O PAPEL DO GESTOR ESCOLAR NA ARTICULAÇÃO ENTRE FAMÍLIA, ESCOLA E SERVIÇOS DE SAÚDE NO ATENDIMENTO DE ESTUDANTES COM TEA
DOI:
https://doi.org/10.63330/aurumpub.018-039Palavras-chave:
Gestão escolar, Transtorno do Espectro Autista, Inclusão escolar, IntersetorialidadeResumo
A educação inclusiva contemporânea enfrenta o desafio complexo de garantir não apenas o acesso, mas a permanência qualificada e a aprendizagem efetiva de estudantes com Transtorno do Espectro Autista (TEA). Nesse cenário, este artigo investiga o papel estratégico e centralizador do gestor escolar na articulação indispensável entre a família, a escola e os serviços de saúde. A pesquisa justifica-se pela identificação de um problema latente na realidade educacional, a fragmentação das ações de cuidado e ensino, onde escolas, terapeutas e familiares frequentemente atuam de forma isolada, gerando lacunas no atendimento e descontinuidade no desenvolvimento do aluno. O objetivo central do trabalho foi analisar, sob a ótica da literatura especializada, como a gestão escolar pode atuar como mediadora nessa relação tríade, harmonizando as expectativas familiares e as orientações clínicas com as práticas pedagógicas.

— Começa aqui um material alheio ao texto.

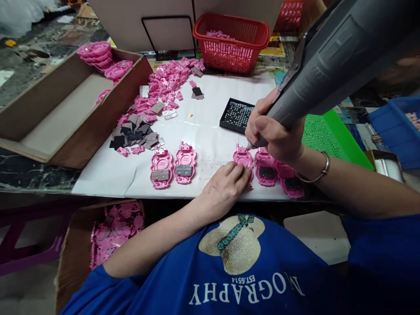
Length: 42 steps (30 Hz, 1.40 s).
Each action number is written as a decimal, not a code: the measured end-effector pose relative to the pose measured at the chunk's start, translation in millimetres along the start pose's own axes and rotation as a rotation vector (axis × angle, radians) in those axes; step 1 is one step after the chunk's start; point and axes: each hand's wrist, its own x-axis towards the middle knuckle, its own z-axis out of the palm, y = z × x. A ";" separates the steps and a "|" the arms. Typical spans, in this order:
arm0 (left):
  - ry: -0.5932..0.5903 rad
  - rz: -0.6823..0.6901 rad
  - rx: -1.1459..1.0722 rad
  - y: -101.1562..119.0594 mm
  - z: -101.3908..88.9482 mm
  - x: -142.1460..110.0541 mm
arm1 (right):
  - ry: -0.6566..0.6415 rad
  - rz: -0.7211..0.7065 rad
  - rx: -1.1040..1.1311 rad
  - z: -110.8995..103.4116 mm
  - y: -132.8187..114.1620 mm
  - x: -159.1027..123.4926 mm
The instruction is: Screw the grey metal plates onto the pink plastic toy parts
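Observation:
My right hand [274, 127] is wrapped round a grey electric screwdriver [315, 70], which slants down to the left. Its tip meets the upper end of a pink plastic shell [243, 156] at the table's front. Curled fingers of my left hand [228, 183] press on the lower part of that same shell and hide it. Just right of it lie a second pink shell [265, 168] and a third shell [292, 181], both with dark plates. Two more, a left shell [161, 168] and its neighbour [185, 162], carry grey plates. Behind my hands sits a black tray of screws [236, 114].
Small pink parts [170, 76] are heaped at the back, with grey and black plates [134, 131] in front. A cardboard box [98, 116] stands left, a red basket [232, 43] behind, a green perforated tray [334, 135] and blue bin [397, 131] right. Below the edge is a box of pink pieces [120, 227].

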 end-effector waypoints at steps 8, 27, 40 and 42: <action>0.034 -0.024 -0.083 -3.0 -1.9 -0.8 | 0.001 0.009 0.125 -7.2 -7.3 15.9; -0.030 -0.239 0.411 -20.5 -69.1 -49.9 | 0.269 -0.222 0.030 -39.2 -30.5 34.9; -0.042 -0.085 0.338 -17.6 -40.7 -34.8 | 0.242 -0.138 -0.071 -38.1 12.1 63.3; -0.056 -0.064 0.283 -9.8 -32.4 -21.9 | 0.229 -0.112 -0.087 -44.1 20.0 66.3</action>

Para tanto, adotou-se como metodologia uma revisão de literatura de natureza qualitativa e caráter exploratório. O levantamento de dados abrangeu o recorte temporal de 1996 a 2024, resultando na seleção criteriosa e análise temática de dez artigos científicos e seis livros em língua portuguesa, recuperados de bases de dados como Google Acadêmico e Scielo. Os principais resultados encontrados demonstram que o gestor escolar necessita transcender as funções burocráticas, assumindo uma liderança política e pedagógica focada na gestão democrática. Identificou-se que a eficácia da articulação depende da implementação colaborativa do Plano Educacional Individualizado (PEI), da correta administração dos recursos do Atendimento Educacional Especializado (AEE) e da promoção de formação continuada em serviço para os docentes. Além disso, a literatura evidenciou que o acolhimento humanizado e a escuta ativa das famílias são fatores determinantes para o sucesso da inclusão. Conclui-se que o gestor é o elo fundamental para a efetivação da intersetorialidade. O estudo contribui ao evidenciar que, sem uma gestão que atue como "tradutora" entre as demandas de saúde e a realidade escolar, a inclusão tende a ser incipiente. As considerações finais reforçam a necessidade de políticas públicas e treinamentos que capacitem o gestor para liderar redes de apoio, evitando a medicalização do ensino e assegurando o pleno direito à educação de qualidade para o estudante com TEA.